# Old Vermont Castings Intrepid manual.



## CGUK1 (Jun 6, 2015)

Hello,

I've recently purchased a second hand stove and I need to find a user manual for it.
I believe it's an old vermont castings intrepid/intrepid II and I've tried to search online but unfortunately cannot locate the user manual for the model stated.

I've attached a picture of the stove and the i.d sticker that it has.

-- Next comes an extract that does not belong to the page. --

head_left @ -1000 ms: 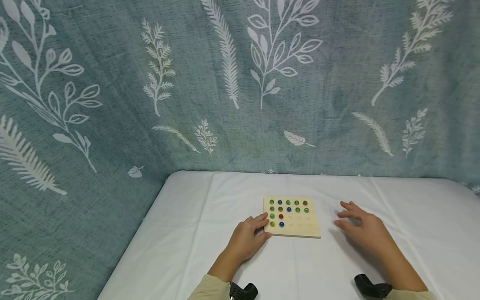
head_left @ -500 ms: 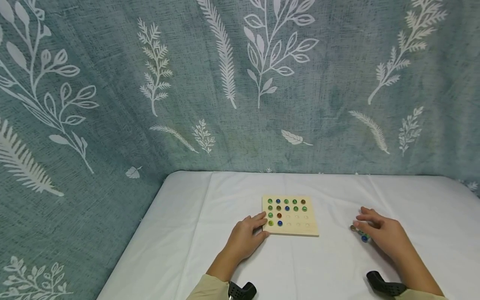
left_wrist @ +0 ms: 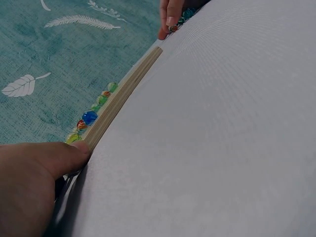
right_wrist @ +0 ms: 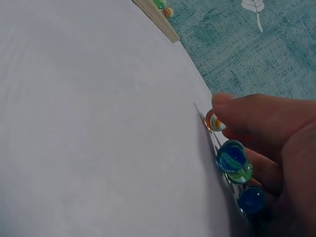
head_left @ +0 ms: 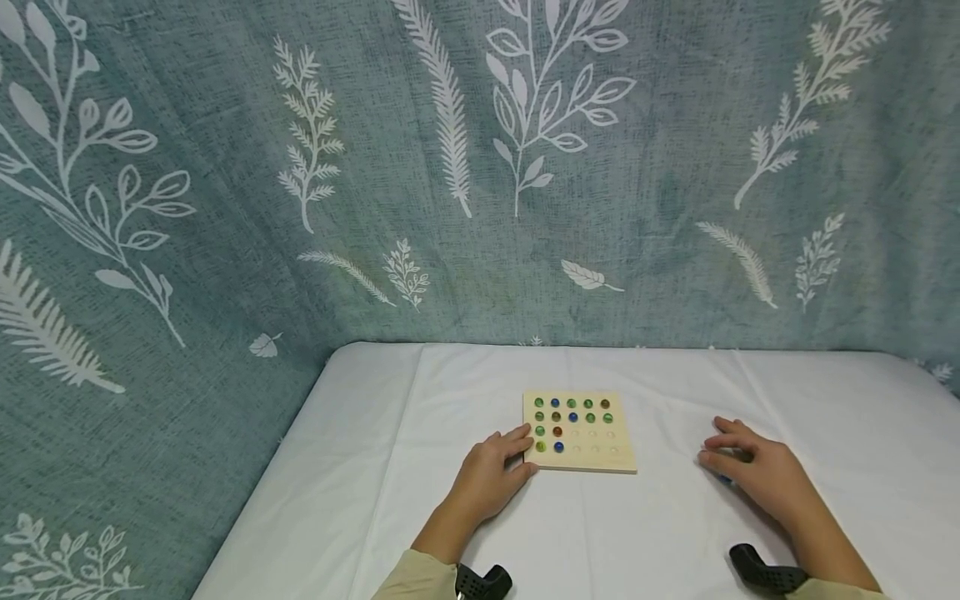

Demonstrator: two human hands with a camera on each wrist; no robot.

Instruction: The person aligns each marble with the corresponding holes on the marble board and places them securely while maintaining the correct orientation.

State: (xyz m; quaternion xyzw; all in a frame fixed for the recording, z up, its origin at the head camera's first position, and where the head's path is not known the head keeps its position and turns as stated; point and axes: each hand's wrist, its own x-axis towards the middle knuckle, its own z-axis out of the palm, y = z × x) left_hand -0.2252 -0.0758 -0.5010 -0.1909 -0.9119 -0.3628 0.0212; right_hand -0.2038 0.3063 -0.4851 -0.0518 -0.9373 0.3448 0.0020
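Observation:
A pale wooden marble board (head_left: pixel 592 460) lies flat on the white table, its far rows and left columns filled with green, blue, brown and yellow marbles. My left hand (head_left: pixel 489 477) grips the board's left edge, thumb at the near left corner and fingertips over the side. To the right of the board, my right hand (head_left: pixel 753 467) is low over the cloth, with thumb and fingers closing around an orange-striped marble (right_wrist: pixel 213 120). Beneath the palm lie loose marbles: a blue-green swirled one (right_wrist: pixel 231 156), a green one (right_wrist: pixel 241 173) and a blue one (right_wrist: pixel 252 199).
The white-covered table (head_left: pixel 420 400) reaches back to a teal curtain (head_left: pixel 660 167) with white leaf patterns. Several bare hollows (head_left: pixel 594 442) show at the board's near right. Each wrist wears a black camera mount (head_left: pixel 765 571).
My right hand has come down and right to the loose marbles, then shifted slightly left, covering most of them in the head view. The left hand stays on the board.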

Can anyone point me in the right direction of the manual?

Thanks
CG


----------



## DAKSY (Jun 8, 2015)

Try here:

http://vermontcastings.com/learn-and-inspire/user-guides-manuals/

If you can't find the correct one, you might try contacting VC Directly thru their web site.


----------



## FLAMES ON (Jun 26, 2015)

Did you find your manual ?


----------



## Tech Guru (Jul 21, 2015)

This appears to be the old Intrepid B Vent Gas model, which was exclusive for the UK. All it had from VC was the Intrepid Stove shell, as far as I know the gas 'guts' for the unit were provided by a company from England called 'Kinderfire' (bfm europe).  I would look them up, as the manual was likely proprietorially theirs.

www.kindergasfires.co.uk


----------



## FLAMES ON (Jul 21, 2015)

Tech Guru, Nice catch on that. Not even in the VC archives.


----------